- **WORK TO BE COMPLETED**
Your response should be every line of the data, written out exactly.

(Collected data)
====
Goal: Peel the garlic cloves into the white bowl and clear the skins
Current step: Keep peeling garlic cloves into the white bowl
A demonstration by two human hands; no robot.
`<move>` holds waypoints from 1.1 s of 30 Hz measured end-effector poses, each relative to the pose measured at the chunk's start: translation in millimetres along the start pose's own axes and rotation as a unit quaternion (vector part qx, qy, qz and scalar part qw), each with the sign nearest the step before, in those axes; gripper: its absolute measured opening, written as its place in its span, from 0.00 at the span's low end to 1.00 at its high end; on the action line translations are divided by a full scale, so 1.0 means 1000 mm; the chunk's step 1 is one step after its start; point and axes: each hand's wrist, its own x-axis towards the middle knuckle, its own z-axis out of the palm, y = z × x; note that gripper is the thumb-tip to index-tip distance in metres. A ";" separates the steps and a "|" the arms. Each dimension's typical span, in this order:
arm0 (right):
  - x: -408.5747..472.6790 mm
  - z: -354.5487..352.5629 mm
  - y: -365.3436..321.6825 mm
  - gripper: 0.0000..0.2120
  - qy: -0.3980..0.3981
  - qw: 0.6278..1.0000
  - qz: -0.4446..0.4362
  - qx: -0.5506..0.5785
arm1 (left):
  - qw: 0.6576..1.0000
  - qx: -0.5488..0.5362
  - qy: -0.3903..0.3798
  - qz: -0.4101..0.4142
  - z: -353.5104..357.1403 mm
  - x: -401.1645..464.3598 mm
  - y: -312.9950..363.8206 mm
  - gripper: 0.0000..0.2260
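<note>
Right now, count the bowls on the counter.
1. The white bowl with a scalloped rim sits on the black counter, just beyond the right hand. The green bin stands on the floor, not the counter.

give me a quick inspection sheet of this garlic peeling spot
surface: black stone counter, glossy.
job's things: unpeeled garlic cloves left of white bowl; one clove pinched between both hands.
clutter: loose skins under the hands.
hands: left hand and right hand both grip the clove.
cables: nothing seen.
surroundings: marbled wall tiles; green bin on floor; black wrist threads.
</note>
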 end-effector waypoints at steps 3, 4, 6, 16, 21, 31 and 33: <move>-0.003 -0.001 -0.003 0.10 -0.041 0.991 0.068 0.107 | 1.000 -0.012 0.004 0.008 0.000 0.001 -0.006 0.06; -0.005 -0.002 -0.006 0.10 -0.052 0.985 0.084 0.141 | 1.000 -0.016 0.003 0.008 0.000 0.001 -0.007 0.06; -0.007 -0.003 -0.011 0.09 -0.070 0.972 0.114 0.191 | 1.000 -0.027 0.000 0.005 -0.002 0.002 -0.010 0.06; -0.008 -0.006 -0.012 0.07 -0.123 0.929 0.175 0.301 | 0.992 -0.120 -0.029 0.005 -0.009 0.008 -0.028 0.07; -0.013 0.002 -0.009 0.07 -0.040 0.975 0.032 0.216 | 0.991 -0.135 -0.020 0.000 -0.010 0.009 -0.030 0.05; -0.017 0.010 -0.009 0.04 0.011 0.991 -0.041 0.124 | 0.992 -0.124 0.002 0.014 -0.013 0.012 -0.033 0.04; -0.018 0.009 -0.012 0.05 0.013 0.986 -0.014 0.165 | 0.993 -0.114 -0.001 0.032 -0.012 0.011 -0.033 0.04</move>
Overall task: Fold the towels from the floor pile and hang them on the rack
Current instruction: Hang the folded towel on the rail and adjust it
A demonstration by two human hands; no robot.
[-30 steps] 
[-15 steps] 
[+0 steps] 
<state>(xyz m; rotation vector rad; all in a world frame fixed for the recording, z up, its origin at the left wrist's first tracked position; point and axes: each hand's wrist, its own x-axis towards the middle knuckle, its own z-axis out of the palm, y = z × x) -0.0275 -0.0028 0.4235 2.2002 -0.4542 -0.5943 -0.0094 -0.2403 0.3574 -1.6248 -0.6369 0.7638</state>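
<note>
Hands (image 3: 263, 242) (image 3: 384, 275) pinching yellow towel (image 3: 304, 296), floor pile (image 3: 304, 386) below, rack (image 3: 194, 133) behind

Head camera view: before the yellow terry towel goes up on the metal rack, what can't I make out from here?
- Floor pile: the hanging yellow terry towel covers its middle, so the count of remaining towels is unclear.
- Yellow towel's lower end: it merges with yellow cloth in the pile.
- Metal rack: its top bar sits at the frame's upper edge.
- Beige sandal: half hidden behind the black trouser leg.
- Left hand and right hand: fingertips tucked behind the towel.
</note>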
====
- **RESPONSE FOR THIS EXERCISE**
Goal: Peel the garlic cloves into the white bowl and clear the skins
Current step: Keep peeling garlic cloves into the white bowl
A demonstration by two human hands; no robot.
`<move>` holds waypoints from 1.1 s of 30 Hz measured end-effector poses, each relative to the pose measured at the chunk's start: translation in millimetres along the start pose's own axes and rotation as a unit quaternion (vector part qx, qy, qz and scalar part qw), each with the sign nearest the step before, in those axes; gripper: its absolute measured opening, written as its place in its span, from 0.00 at the span's low end to 1.00 at its high end; on the action line translations are divided by a full scale, so 1.0 means 1000 mm; the chunk's step 1 is one step after its start; point and axes: each hand's wrist, its own x-axis towards the middle knuckle, its own z-axis out of the palm, y = z × x; note that gripper is the thumb-tip to index-tip distance in metres. A ";" separates the steps and a "|" the arms. Each dimension's typical span, in this order:
arm0 (right):
  - x: -408.5747..472.6790 mm
  - z: -354.5487..352.5629 mm
  - y: -365.3436..321.6825 mm
  - gripper: 0.0000..0.2120
  - qy: -0.3980..0.3981
  - qw: 0.6278..1.0000
  - qz: -0.4446..0.4362
  - qx: -0.5506..0.5785
arm1 (left):
  - qw: 0.6576..1.0000
  - qx: -0.5488..0.5362
  - qy: -0.3903..0.3798
  - qz: -0.4101..0.4142
  - z: -353.5104..357.1403 mm
  - x: -401.1645..464.3598 mm
  - y: -312.9950..363.8206 mm
  - gripper: 0.0000..0.2260
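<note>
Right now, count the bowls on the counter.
1. The white bowl with a scalloped rim sits on the black counter, just beyond the right hand. The green bin stands on the floor, not the counter.

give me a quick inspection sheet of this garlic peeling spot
surface: black stone counter, glossy.
job's things: unpeeled garlic cloves left of white bowl; one clove pinched between both hands.
clutter: loose skins under the hands.
hands: left hand and right hand both grip the clove.
cables: nothing seen.
surroundings: marbled wall tiles; green bin on floor; black wrist threads.
</note>
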 end-effector waypoints at steps 3, 4, 6, 16, 21, 31 and 33: <move>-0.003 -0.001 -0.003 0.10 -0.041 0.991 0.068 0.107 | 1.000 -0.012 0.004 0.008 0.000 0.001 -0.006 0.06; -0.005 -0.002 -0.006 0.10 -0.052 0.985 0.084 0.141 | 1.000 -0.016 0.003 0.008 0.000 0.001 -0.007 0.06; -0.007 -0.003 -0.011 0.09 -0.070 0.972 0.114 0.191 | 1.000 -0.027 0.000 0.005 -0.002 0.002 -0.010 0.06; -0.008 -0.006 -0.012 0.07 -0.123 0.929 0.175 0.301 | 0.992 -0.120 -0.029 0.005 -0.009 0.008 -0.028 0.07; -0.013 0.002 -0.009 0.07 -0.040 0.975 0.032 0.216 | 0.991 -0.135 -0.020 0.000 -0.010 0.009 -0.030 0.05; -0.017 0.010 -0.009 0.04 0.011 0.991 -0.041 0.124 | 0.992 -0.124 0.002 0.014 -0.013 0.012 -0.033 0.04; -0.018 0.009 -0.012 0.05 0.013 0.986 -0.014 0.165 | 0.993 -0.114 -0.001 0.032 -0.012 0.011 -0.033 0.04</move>
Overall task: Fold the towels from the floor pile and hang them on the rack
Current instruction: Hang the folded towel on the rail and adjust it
A demonstration by two human hands; no robot.
[-30 steps] 
[-15 steps] 
[+0 steps] 
<state>(xyz m; rotation vector rad; all in a world frame fixed for the recording, z up, its origin at the left wrist's first tracked position; point and axes: each hand's wrist, its own x-axis towards the middle knuckle, its own z-axis out of the palm, y = z × x) -0.0275 -0.0028 0.4235 2.2002 -0.4542 -0.5943 -0.0094 -0.2403 0.3574 -1.6248 -0.6369 0.7638</state>
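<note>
Hands (image 3: 263, 242) (image 3: 384, 275) pinching yellow towel (image 3: 304, 296), floor pile (image 3: 304, 386) below, rack (image 3: 194, 133) behind

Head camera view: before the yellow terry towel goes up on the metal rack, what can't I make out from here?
- Floor pile: the hanging yellow terry towel covers its middle, so the count of remaining towels is unclear.
- Yellow towel's lower end: it merges with yellow cloth in the pile.
- Metal rack: its top bar sits at the frame's upper edge.
- Beige sandal: half hidden behind the black trouser leg.
- Left hand and right hand: fingertips tucked behind the towel.
</note>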

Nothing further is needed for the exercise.